TO THE EDITOR: With great interest, we read the paper by Picchio et al. (1). The authors applied a double-tracer autoradiography technique for the identification of hypoxia and angiogenesis under ambient conditions and after carbogen breathing in EMT6 xenografts. For validation purposes, the endogenous hypoxia marker hypoxia-inducible factor-1α (HIF-1α) was stained immunohistochemically and quantified.
In this comment, we will discuss 2 aspects of the experimental design chosen by Picchio et al.: first, the timing and duration of carbogen breathing, and second, the limitations of using a single xenograft line as a tumor model.
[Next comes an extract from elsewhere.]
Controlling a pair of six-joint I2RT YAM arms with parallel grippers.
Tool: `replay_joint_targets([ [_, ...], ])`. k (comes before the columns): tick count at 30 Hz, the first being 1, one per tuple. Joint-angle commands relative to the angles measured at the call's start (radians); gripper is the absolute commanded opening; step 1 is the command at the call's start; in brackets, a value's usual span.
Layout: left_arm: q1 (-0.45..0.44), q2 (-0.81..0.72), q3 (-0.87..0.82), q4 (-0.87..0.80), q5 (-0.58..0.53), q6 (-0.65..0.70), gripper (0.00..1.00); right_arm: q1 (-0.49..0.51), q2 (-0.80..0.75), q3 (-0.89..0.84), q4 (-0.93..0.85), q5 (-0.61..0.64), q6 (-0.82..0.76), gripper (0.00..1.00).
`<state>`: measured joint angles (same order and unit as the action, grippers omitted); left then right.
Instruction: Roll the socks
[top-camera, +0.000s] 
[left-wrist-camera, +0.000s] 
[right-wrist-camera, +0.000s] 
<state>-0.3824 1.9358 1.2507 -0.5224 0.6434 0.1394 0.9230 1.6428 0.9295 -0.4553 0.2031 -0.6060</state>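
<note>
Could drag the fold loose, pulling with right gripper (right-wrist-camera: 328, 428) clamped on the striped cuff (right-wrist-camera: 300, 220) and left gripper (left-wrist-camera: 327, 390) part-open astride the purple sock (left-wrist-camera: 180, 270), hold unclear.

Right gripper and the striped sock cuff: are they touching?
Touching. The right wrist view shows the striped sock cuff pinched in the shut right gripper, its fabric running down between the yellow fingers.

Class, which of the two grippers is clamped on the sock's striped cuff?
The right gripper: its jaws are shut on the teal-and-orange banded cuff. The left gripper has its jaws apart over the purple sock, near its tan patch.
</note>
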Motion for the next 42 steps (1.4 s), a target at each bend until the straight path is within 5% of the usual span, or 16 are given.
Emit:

In recent studies using direct partial pressure of oxygen measurement with the OxyLite (Oxford Optronics) system on xenograft tumor models, we have shown that hypoxia decreased within 5 min after the start of carbogen breathing (2). Important in this respect is that Kaanders et al. previously showed that the effect of carbogen breathing on hypoxia decreased after 60 min of breathing time and that prolonged carbogen breathing resulted in a return of hypoxia to baseline levels (3). In subsequent experiments, we analyzed the effect of 60 min of carbogen breathing on tumor hypoxia using 18F-misonidazole (FMISO) autoradiography and immunohistochemical staining of the 2-nitroimidazole exogenous hypoxia marker pimonidazole. We found that the pimonidazole signal intensity decreased significantly after carbogen breathing (in 2 of 3 tumor lines) and that the 18F-FMISO signal intensity decreased slightly, albeit not significantly (4).
Our experimental design and findings differ substantially from those of Picchio et al. (1). In their study, the authors chose HIF-1α as an endogenous marker for tumor cell hypoxia. Also, the carbogen breathing time was, at 4 h, relatively long compared with 60 min in our studies and may have subsequently led to a rehypooxygenation (3). Furthermore, van der Sanden et al. demonstrated that the CO2 component of carbogen can lead to decreased blood perfusion in tumor vessels. This was explained by a steal effect of vessels surrounding the tumor tissue, which may affect tracer uptake and tracer washout (5). These phenomena might explain the discrepancy between the 18F-azomycin arabinoside (FAZA) and HIF-1α results by Picchio et al., as their experimental design included a 4-h period of carbogen breathing. Through vascular shutdown, the 18F-FAZA inflow and accumulation may have been hampered, whereas HIF-1α staining remained positive or returned to baseline levels in response to hypoxia as a consequence of the prolonged carbogen breathing time (4 h).
The use of a single tumor model may limit the generalizability, because recent studies from our laboratory show that the microregional distribution of 18F-FMISO is dependent on tumor model (6). We have identified 3 distinct patterns of hypoxia distribution: ribbonlike, patchy, and mixed (7). By using 18F-FMISO autoradiography and pimonidazole immunohistochemistry, we found that the correlation between the 2 imaging modalities was dependent on the tumor-model–specific microarchitecture. Of the 10 xenografted human head and neck cancer models studied, the 3 tumors with a ribbonlike distribution of hypoxia all showed a good correlation between 18F-FMISO autoradiography and pimonidazole immunohistochemistry. In tumors with a patchy distribution of hypoxia, 18F-FMISO accumulation was detected throughout the tumor section (6).
In conclusion, assessment of tumor hypoxia after carbogen breathing by means of PET depends on the timing and duration of carbogen breathing. Furthermore, the distinct microarchitecture of the tumor model studied affects the extent to which hypoxia can be reduced by carbogen breathing. Therefore, caution must be taken when using PET for hypoxia assessment and hypoxia monitoring during treatment.